Saturday, February 9, 2013
Psalm 29:2 Give unto the LORD the glory due unto his name; worship the LORD in the beauty of holiness.
God's glory in comparison to a city sky-line
Years ago I used to live about 30 minutes outside of Tulsa. I can recall working different jobs in that area. Sometimes I would be working a job at night and have to drive in or out of that city. The skyline of course shimmered, with the lights of the skyscrapers and bridges glistening like diamonds on a black cloth. In the past I've driven near other big cities as well, marveling at what man can do in the realm of architecture and cityscapes, lighting and effects.
But then I changed jobs and began working in the early morning hours, running errands almost every week into Tulsa. Often in my duties I would drive into the city in the early morning hours. Psalm 19:1 speaks of how "the heavens declare the glory of God, and the firmament shows forth His handiwork." As the sun of God's creation began to change the sky from the dawn of deep brown and orange into the gradual hues of the brillant sapphire, the sun's rays would hit the main skyscrapers. At dawn those skyscrapers of metal and glass would be transformed into columns of flame and light. As I drove, the glories of man were eclipsed by the glory of God shown through that morning sky.
As in the dawning hours, I learned to look at the dusk of sunset in a whole new way. At times, when driving near a city, my eye is no longer so much impressed with the lights of the city as the varying hues of the sunset overhead. No city of this world can illuminate the soul, only the eye. It takes the glory of God, refracted through the Person and work of Jesus Christ by the Holy Spirit to stir up genuine faith that will glory in the beauty of His holiness.
God's Holiness is the sum total of all His beauty
What is beauty? In art classes that I have taken, we would often define beauty by the standards of symmetry and perfect proportion. If an object or a person pleased the eye and conveyed a sense of harmony and balance, we regarded it as "beautiful". Certainly in one respect that is true. However the scripture's definition of beauty goes one step further. In the King James Bible, English Standard Version and New Living Translations, the above text at the head of today's blog reads about worshipping God in the "beauty" (KJV) or "splendor" (ESV, NLT) of His holiness.1
For something to be regarded "beautiful" in the Jewish mind meant that whenever the appropriate affections were kindled in my heart in a way that befit the object or person upon whom I was admiring, I would conclude them to be "beautiful".

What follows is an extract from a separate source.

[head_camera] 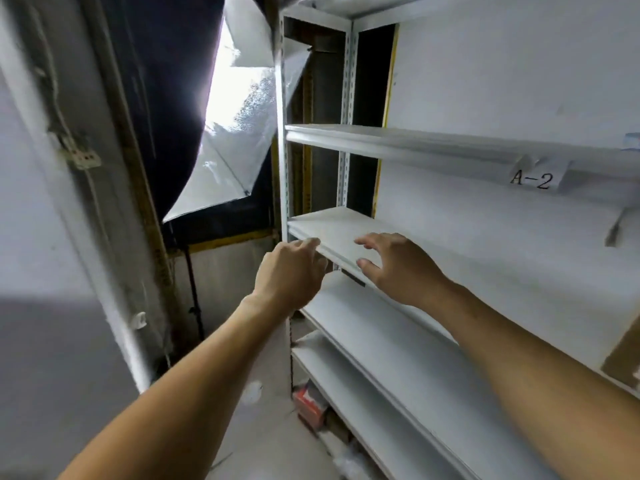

Staring at the sun can be either harmful or beautiful, depending upon what is included or excluded
God's holiness in respect to the Christian's relationship to grace is like peering at the Sun through a veil of clouds. Take away the clouds and the sun will blind me. God's holiness is regarded by the human heart untouched by grace as being painful and undesireable to look at. However when grace comes to me and I believe, now I see that holiness transformed into a glorious sunrise - comprised of various hues of color and majesty.
Seeing the Triune God as both the source and object of Eternal beauty
To worship God in the beauty of His holiness involves my heart already tuned into finding it a thrill and fulfillment in God Himself. As the Supreme source of Beauty, God in His exquisite beauty of holiness must be by nature One God and by identity the Trinity. In thinking on what Christians of the past have written about the Ultimate beauty of the Triune God, comparing the Trinity at times to the things of nature, I thought of an illustration.2 Though the illustration below is limited and imperfect, I hope it can convey why it is the authors of scripture point us to the Triune God as Ultimate Beauty in His holiness.
When we speak of beauty, say a rose, we have to have three essential elements: The root, the stem/petal and the scent. Take away the root, you do away with the plant itself. God the Father is the root relationship within the life of God. From the root at the same time is begotten forth the stem and petal system. The stem/petal system is what makes the life of the plant visible. Ruin the petals and stem, you do away with the visible qualities of that Rose. God the Son is He who makes visible and plain the otherwise unseen Father. (John 14:7) He is the Eternal Object of the Father's unending life, since the Son Himself has the identical unending life. (John 5:26) Then of course what would a Rose be without the scent? Is it not the scent of the Rose that alerts us to its presence and beauty? I turn around because of the scent proceeding from the petals and stem tied into the root. All three are interlinked. The Holy Spirit is the Third member of the Trinity Who draws, convinces and woos the heart to conclude that salvation is needed and that Christ alone can save. (John 16:13-16)
I hope that with some of these thoughts the Lord has shown you just how Ultimately Beautiful and worthy the Triune God is of worship and adoration.
1 In page 207 of "Theological Wordbook of the Old Testament" (TWOT), the Hebrew word translated "beauty" or "splendor" is defined as referring to "God's goodness" (Leviticus 23:40; Psalm 111:3; Isaiah 35:2); the beauty of a wife (Proverbs 31:25) and the splendor of a king in his majesty. (Psalm 21:5). Further study reveals that this same word can also speak of the splendor or beauty of cities like Jerusalem. (Isaiah 5:14, Lamentations 1:16) As I looked at these passages, I discovered that often this word translated "beauty" or "splendor" evoked certain affections or emotion in a person.
2 The Christian writers of which I speak include: Tertullian, Augustine and Jonathan Edwards. The early church fathers Tertullian (2nd century) and Augustine (4th century) often drew parallelels between the Trinity and things such as plants and various aspects of people. I know the limitations in such illustrations and use them on a limited basis - due to the fact that the Triune God is in a class by Himself, incapable of ultimate comparison and Worthy of our adoration and worship and love. Jonathan Edward's (16 century American theologian and preacher) writings on the Trinity have really helped me understand better the significance of the Trinity to understanding the Bible and living the Christian life. I think of these three particular writers, since all three wrote significant pieces on the Trinity. In the words of one writer (can't think of their name off hand), I stand as a dwarf on the shoulders of giants in order to admire the lofty heights of the glory of God.